La proue du patrouilleur fendait l'eau, taillée pour la vitesse, laissant un sillage blanc qui semblait presque lumineux dans l'obscurité croissante. La brume se refermait autour du Meridian comme une main, avalant leurs contours dans ses volutes épaisses.

Elias compta. Dix secondes. Cinq. Un dernier impact sonna contre la poupe, un bruit mat, puis le patrouilleur fut happé par le voile blanc, ses lumières se brouillant, devenant floues, pâles.

Le radar grésilla. Le contact disparut.

Le silence retomba sur le Meridian, troublé seulement par les moteurs qui gémissaient sous l'effort et l'eau qui chantait le long de la coque. Elias expira longuement. Il se tourna vers Sanna, dont le visage luisait de sueur et de poudre.

« Dommages ? »

« Coque percée à l'arrière, au-dessus de la ligne de flottaison. Le carburant, le réservoir principal… »

Un nouveau cri, celui de Pavek, tomba de la passerelle : « Capitaine ! Le câble de remorquage est toujours accroché à l'Artemis. Mais les capteurs montrent quelque chose… derrière eux. Quelque chose sous le patrouilleur. »

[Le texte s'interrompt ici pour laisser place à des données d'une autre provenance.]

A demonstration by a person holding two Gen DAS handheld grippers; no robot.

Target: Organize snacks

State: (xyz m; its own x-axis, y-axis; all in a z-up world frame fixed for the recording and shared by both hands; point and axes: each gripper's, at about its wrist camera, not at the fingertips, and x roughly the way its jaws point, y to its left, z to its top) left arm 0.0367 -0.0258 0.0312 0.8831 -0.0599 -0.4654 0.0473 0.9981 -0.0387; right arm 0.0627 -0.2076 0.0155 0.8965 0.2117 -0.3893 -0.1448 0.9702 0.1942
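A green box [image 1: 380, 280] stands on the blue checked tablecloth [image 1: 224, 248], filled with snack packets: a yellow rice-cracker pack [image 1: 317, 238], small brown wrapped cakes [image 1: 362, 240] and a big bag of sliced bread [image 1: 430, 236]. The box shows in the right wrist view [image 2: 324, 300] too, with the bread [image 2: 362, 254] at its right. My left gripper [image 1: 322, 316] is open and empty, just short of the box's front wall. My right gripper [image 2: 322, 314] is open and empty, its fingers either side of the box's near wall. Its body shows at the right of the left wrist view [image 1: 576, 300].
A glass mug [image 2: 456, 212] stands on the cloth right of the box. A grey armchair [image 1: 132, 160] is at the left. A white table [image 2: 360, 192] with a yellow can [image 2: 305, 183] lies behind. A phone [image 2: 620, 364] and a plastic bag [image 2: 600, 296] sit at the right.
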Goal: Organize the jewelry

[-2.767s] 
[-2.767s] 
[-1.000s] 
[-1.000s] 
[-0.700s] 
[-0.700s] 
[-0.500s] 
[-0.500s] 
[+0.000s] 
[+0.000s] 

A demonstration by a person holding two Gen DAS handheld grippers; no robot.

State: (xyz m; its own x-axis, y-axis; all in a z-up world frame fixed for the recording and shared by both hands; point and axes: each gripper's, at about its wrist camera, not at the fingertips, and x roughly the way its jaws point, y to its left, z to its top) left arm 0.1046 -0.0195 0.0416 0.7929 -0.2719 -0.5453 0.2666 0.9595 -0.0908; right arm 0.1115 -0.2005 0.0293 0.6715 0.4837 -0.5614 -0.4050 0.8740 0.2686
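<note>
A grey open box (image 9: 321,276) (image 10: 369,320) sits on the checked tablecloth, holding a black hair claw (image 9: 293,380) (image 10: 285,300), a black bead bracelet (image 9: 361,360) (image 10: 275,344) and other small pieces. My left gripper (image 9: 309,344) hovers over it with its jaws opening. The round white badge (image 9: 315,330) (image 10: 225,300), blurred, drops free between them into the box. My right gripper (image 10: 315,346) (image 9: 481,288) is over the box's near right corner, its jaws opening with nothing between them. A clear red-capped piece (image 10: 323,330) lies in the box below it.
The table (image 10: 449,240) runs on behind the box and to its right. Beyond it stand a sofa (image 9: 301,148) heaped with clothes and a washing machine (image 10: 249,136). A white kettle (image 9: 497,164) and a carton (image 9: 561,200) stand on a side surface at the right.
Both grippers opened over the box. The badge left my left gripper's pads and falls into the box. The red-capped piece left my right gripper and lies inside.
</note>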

Elias remonta les escaliers quatre à quatre. Sur l'écran, le contact du patrouilleur était revenu, faible, tremblotant au cœur du brouillard. Et juste au-dessous, un autre contact. Plus grand. Beaucoup plus grand. Immobile.

Le chronomètre dans sa poche était brûlant, sa trotteuse tournant à l'envers, comme prise de folie.

« Pavek, capte la voie… » commença Elias, mais il s'arrêta. Le contact sous le patrouilleur ne bougeait pas. Attendre. Étudier. Exactement comme la mer l'avait étudié, lui, depuis des heures.

Le patrouilleur disparut soudain du radar, sans signal de détresse, sans bruit.

Le Meridian ne fit plus qu'un avec la brume, flottant dans un blanc total, seul avec la mer qui retenait son souffle et quelque chose qui venait de prouver qu'il pouvait effacer un navire de guerre de mille tonnes en une seule minute.

Elias regarda l'écran vide. Vers le fond, murmura-t-il. C'est là qu'ils veulent qu'on aille. Tous.